Under the sponsorship of Dr. Sharon DeWitte at the University of Colorado Boulder, this postdoctoral fellowship award supports an early career scientist investigating how to improve our ability to understand the deep history of population health from evidence in the archaeological record. Much of what we think we know about the human cost of social and environmental change over most of human history relies on interpreting evidence of health and disease from the skeletal remains of our ancestors.

Yet cemeteries, like hospitals, are not representative of health in the general population. To address the challenges of reconstructing population health from the unrepresentative and incomplete information that the archaeological record provides, we must account for the unobserved processes of life and death that produce observable patterns of disease in archaeological cemeteries.

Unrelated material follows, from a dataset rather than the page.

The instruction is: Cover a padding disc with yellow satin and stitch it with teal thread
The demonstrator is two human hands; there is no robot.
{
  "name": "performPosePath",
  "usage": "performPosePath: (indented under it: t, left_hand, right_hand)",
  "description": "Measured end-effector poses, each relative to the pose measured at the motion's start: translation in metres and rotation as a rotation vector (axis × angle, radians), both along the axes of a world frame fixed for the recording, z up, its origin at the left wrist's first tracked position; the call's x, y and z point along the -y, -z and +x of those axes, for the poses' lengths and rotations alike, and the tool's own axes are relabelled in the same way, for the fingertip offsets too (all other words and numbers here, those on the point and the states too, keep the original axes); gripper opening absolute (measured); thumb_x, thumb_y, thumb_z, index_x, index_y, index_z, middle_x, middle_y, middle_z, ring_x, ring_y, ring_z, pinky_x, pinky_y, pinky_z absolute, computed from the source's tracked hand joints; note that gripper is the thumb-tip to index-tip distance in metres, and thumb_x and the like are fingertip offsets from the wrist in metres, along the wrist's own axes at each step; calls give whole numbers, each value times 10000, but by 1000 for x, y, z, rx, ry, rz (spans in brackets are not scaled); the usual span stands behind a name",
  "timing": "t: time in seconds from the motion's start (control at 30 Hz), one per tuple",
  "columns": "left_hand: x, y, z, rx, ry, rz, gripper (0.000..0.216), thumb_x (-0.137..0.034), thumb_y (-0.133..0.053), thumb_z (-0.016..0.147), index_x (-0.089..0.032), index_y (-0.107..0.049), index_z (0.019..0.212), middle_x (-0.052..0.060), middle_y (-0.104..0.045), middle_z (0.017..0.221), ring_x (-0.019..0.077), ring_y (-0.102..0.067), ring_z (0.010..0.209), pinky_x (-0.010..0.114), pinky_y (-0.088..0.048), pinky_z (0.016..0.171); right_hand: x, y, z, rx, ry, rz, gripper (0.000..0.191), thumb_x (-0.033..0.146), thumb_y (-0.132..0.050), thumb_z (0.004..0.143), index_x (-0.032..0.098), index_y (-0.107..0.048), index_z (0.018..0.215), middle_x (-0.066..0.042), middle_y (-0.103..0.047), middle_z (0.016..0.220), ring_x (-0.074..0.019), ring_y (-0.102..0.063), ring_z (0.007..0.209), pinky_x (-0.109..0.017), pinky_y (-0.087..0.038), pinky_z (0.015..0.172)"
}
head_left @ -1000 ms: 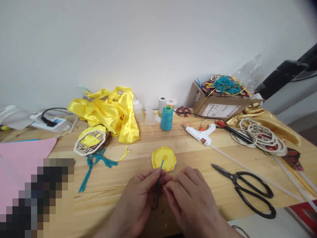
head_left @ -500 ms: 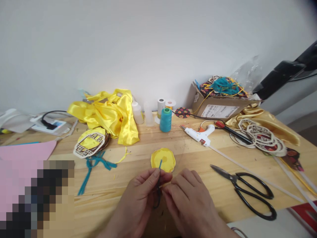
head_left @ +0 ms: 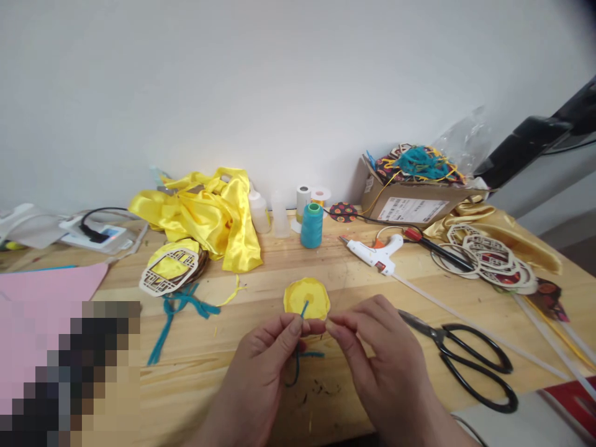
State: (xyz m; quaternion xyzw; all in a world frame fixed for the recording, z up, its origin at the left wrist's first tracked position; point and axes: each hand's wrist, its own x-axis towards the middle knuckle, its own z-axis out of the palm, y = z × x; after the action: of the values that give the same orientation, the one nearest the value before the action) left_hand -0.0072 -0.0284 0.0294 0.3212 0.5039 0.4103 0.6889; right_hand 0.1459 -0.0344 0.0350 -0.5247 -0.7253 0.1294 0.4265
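My left hand (head_left: 265, 363) pinches a short teal cord (head_left: 298, 360) between thumb and forefinger; its loop hangs below the fingers and one end sticks up. My right hand (head_left: 377, 360) is closed in a pinch just to the right, fingertips nearly touching the left thumb; what it holds is too fine to make out. A small round yellow satin disc (head_left: 307, 297) lies on the wooden table (head_left: 195, 354) just beyond both hands.
Black scissors (head_left: 470, 363) lie right of my right hand. A white glue gun (head_left: 377, 253), a teal thread spool (head_left: 311, 225), yellow satin cloth (head_left: 209, 214), a cardboard box (head_left: 410, 198), laser-cut wooden frames (head_left: 493, 261) and pink paper (head_left: 41, 292) surround the work spot.
My right hand has lifted and drawn slightly right, away from the left. The teal cord's loop now shows between the hands, with a strand lying sideways.
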Motion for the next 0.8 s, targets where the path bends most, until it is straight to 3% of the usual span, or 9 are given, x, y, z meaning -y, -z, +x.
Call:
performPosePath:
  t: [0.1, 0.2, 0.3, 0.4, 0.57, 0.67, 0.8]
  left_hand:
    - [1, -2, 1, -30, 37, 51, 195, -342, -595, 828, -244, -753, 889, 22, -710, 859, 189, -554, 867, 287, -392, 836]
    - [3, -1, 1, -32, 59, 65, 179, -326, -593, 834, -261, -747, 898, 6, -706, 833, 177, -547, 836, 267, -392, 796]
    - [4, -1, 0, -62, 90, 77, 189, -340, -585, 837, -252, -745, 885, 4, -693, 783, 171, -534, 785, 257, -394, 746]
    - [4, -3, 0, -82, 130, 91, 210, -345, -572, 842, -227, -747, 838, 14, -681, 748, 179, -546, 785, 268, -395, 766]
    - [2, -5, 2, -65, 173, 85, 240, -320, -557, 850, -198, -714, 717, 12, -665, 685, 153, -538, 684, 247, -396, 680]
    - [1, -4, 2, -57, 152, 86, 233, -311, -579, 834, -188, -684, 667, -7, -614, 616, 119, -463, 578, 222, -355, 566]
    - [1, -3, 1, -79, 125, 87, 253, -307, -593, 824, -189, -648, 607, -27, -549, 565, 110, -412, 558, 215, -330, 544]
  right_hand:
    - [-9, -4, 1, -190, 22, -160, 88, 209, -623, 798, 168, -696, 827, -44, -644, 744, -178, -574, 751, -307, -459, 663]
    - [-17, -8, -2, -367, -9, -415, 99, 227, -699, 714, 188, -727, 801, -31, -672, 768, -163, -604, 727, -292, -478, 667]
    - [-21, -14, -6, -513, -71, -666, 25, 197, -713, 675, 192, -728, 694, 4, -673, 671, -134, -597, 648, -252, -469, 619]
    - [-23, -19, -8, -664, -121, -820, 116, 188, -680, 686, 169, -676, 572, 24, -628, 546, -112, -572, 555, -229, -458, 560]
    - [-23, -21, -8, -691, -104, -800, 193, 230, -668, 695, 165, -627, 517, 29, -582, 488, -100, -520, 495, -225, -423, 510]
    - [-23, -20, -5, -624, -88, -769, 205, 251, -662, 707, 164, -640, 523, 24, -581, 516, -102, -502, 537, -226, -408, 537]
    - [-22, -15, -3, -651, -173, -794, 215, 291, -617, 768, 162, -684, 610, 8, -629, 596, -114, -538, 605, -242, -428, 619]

This project will accomplish this goal by developing and using a combination of cutting-edge methods—generative modeling and Bayesian inference--to test the accuracy of current analytical methods in archaeology and to better constrain and map the range of interpretations that can be made from a single archaeological data set. The findings as well as the novel computational models we develop are expected to substantially advance the field's understanding of how to interpret skeletal signs of stress and disease in the archaeological record, with the potential to transform our current understanding of health in the past.

More broadly, the interactive web application that will be developed to demonstrate the relationships between living populations and their archaeological remains will serve as an invaluable teaching tool for the field.

This research aims to improve the study of health in past populations by testing the influence of several hidden variables on estimates of mortality risk associated with skeletal indicators of disease. The project will develop a series of agent-based models to demonstrate how individual life histories produce observable patterns of disease (skeletal lesions) in cemetery samples.

These models will draw on existing literature about health and population dynamics to set the parameters in each simulated scenario. These simulated cemeteries will then be analyzed using the current statistical standard in the field—survival analysis and multistate models—to assess the accuracy of these commonly used statistical tests at estimating known values from the simulated data.

Finally, the applicability of computer simulated insights to real-world data will be tested using data from a contemporary mortality sample in New Mexico. Real-world data analysis will focus on estimating mortality risks associated with cribra orbitalia, a skeletal lesion widely used by bioarchaeologists as an indicator of nonspecific childhood stress but largely ignored in contemporary medicine, despite its potential relevance as a risk marker for premature mortality.

This award reflects NSF's statutory mission and has been deemed worthy of support through evaluation using the Foundation's intellectual merit and broader impacts review criteria.